CHICAGO —Author Lisa See never intended to write a sequel to her 2009 best-selling novel, "Shanghai Girls."
"To me the ending (of 'Shanghai Girls') was a new beginning, and I was very happy with it," said See, sitting in the lounge at her Chicago hotel.
But the president of the Random House Publishing Group asked her to reconsider.
"I … started doing research and got more and more excited about the idea and what I could do with these characters."
Two years later, "Dreams of Joy" debuted at No. 1 on the New York Times best-seller list.
"Readers weren't ready to let go of the characters," said Susan Kamil, publisher and editor-in-chief of Random House. "May and Pearl's honesty about getting out of China in 'Shanghai Girls' and establishing a life (in Los Angeles) was so powerful that readers had to know what happened to them."
"Dreams of Joy" picks up directly where "Shanghai Girls" ended. The character Joy, now college-aged, has fled to China to find her real father after the man she thought was her father committed suicide. Pearl, who raised Joy as her daughter, follows her.

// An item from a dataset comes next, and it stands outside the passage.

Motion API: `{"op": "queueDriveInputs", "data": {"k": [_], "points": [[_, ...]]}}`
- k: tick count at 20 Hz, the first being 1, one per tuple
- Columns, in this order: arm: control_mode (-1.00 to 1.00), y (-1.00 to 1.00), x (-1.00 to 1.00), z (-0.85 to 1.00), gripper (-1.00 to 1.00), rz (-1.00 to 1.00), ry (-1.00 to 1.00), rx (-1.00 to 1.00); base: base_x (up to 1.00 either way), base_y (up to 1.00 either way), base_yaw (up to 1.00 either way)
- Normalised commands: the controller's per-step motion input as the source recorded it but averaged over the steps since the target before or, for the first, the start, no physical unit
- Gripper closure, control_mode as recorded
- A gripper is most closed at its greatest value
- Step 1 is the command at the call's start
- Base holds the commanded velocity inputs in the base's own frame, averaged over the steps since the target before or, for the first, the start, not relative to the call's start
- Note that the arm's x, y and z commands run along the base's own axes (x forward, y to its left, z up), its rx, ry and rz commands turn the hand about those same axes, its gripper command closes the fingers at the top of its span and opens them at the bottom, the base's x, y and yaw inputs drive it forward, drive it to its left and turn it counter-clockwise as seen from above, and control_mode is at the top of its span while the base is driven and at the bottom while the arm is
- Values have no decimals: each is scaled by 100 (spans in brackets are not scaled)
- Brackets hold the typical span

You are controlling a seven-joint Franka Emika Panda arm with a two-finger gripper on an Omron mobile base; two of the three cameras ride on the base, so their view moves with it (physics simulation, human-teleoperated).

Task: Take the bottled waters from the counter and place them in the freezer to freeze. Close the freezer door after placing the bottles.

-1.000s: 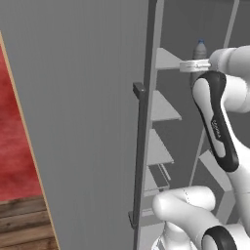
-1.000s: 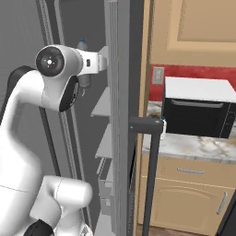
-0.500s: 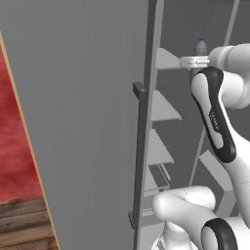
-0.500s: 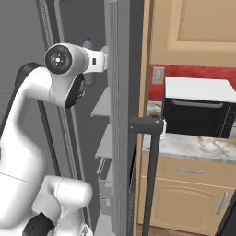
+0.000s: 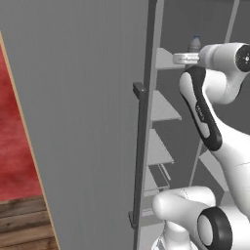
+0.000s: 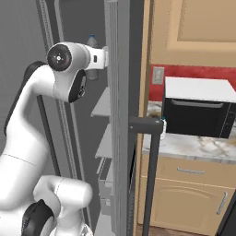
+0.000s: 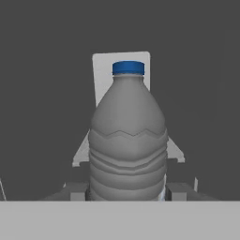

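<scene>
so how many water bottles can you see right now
1. The bottle, grey and blue-capped, stands upright between the gripper fingers, up inside the open freezer near an upper shelf. A second one may be hidden by the freezer door.

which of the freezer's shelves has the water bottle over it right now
The top shelf. The blue-capped bottle stands upright between the gripper's fingers, level with that highest shelf, while the grey shelves lower down hold no bottle.
</scene>
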Motion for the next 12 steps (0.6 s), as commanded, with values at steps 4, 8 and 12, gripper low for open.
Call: {"op": "queueDriveInputs", "data": {"k": [4,8,12], "points": [[-100,-8,37,0,100,0,-6,0,0,0,0],[-100,-8,31,0,100,0,-13,0,0,0,0],[-100,-1,24,0,100,0,-13,0,0,0,0]]}}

It's 1957, and Mao's Great Leap Forward — an economic and social movement that resulted in tens of millions of deaths — is about to begin.
See, with her red hair and freckles, identifies with Chinese-American culture because of the time she spent with her father's Chinese family.
"I am an eighth Chinese, and I come from a large Chinese-American family in Los Angeles," See said. "I have about 400 relatives, and there are about a dozen that look like me."
This contrast between her appearance and the way she identifies herself is part of why she's drawn to write about Chinese-American culture.
"Some of what I am doing when I am researching is looking for things people in my family have done and finding out what those things mean, why they did those things and seeing how I fit into them," See said.
See intensively researches her books. She also talks with readers who have experienced what she is writing about.
"People write to me all the time, and I write back," See said. "A woman emailed me and said she was born in Shanghai to German parents and she happened to have lived there during the time frame of 'Dreams of Joy.' Every day I would write her these lists of questions: How did you make bread? What was in the shop windows? And she would send me answers and I would write her more questions back."
At the heart of "Dreams of Joy" is the relationship between mother and daughter, following Joy's growth from a stubborn, idealistic college girl to a grounded, realistic young mother. It's a change See is not unfamiliar with.
See, 56, is a lifelong Los Angeles resident. After studying for two years at Loyola Marymount University in L.A., See traveled Europe. She swore she would never marry, have children or become a writer like her mother, Carolyn.
Two years later she moved back home and collaborated on two Chinese-themed mysteries with her mother and a friend. Today, she is happily tied down with a husband and two sons.
See is working on another book that will take place in 1940s America and focus on the Chinese-American performers who played what was known as the chop suey circuit.
The book will no doubt be written with the same vibrant characters and attention to historical detail as her earlier works.